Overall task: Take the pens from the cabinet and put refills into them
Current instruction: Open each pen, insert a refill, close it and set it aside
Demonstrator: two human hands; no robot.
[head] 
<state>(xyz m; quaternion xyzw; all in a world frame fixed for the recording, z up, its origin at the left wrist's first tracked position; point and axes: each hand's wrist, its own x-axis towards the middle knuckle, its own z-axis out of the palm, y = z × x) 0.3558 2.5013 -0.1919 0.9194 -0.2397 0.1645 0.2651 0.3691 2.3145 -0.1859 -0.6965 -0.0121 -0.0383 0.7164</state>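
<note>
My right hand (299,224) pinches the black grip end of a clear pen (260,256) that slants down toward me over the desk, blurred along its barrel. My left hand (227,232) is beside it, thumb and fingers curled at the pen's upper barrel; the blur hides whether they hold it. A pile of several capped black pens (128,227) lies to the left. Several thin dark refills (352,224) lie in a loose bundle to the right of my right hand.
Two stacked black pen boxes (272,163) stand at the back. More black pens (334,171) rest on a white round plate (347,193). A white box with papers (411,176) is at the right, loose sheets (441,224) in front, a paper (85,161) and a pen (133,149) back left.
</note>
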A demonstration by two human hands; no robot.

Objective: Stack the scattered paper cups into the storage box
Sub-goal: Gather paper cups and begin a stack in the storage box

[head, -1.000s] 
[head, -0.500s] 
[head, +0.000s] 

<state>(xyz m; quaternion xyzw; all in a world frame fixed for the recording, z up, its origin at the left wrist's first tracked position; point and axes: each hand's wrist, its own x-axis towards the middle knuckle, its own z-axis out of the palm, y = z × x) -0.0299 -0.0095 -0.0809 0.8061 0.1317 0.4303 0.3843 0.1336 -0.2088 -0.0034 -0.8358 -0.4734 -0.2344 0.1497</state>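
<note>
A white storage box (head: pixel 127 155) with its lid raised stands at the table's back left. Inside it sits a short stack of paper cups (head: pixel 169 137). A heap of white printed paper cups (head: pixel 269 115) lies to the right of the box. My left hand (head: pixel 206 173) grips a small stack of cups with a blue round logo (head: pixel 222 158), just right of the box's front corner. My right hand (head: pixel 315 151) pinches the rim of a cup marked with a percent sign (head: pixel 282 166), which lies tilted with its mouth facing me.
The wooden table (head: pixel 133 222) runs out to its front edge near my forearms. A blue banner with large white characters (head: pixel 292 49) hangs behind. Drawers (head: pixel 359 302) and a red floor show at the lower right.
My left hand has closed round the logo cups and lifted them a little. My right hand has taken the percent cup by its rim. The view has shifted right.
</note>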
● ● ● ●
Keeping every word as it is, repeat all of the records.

RESULT FOR THIS TASK:
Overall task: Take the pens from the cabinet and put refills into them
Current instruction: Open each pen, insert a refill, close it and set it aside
Demonstrator: two human hands; no robot.
[head] 
<state>(xyz m; quaternion xyzw; all in a world frame fixed for the recording, z up, its origin at the left wrist's first tracked position; point and axes: each hand's wrist, its own x-axis towards the middle knuckle, its own z-axis out of the palm, y = z × x) 0.3558 2.5013 -0.1919 0.9194 -0.2397 0.1645 0.2651 0.3691 2.3145 -0.1859 -0.6965 -0.0121 -0.0383 0.7164</state>
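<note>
My right hand (299,224) pinches the black grip end of a clear pen (260,256) that slants down toward me over the desk, blurred along its barrel. My left hand (227,232) is beside it, thumb and fingers curled at the pen's upper barrel; the blur hides whether they hold it. A pile of several capped black pens (128,227) lies to the left. Several thin dark refills (352,224) lie in a loose bundle to the right of my right hand.
Two stacked black pen boxes (272,163) stand at the back. More black pens (334,171) rest on a white round plate (347,193). A white box with papers (411,176) is at the right, loose sheets (441,224) in front, a paper (85,161) and a pen (133,149) back left.
</note>
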A demonstration by two human hands; no robot.

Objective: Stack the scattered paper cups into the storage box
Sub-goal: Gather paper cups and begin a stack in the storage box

[head, -1.000s] 
[head, -0.500s] 
[head, +0.000s] 

<state>(xyz m; quaternion xyzw; all in a world frame fixed for the recording, z up, its origin at the left wrist's first tracked position; point and axes: each hand's wrist, its own x-axis towards the middle knuckle, its own z-axis out of the palm, y = z × x) -0.0299 -0.0095 -0.0809 0.8061 0.1317 0.4303 0.3843 0.1336 -0.2088 -0.0034 -0.8358 -0.4734 -0.2344 0.1497</state>
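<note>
A white storage box (head: pixel 127 155) with its lid raised stands at the table's back left. Inside it sits a short stack of paper cups (head: pixel 169 137). A heap of white printed paper cups (head: pixel 269 115) lies to the right of the box. My left hand (head: pixel 206 173) grips a small stack of cups with a blue round logo (head: pixel 222 158), just right of the box's front corner. My right hand (head: pixel 315 151) pinches the rim of a cup marked with a percent sign (head: pixel 282 166), which lies tilted with its mouth facing me.
The wooden table (head: pixel 133 222) runs out to its front edge near my forearms. A blue banner with large white characters (head: pixel 292 49) hangs behind. Drawers (head: pixel 359 302) and a red floor show at the lower right.
My left hand has closed round the logo cups and lifted them a little. My right hand has taken the percent cup by its rim. The view has shifted right.
</note>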

That covers the exercise completely.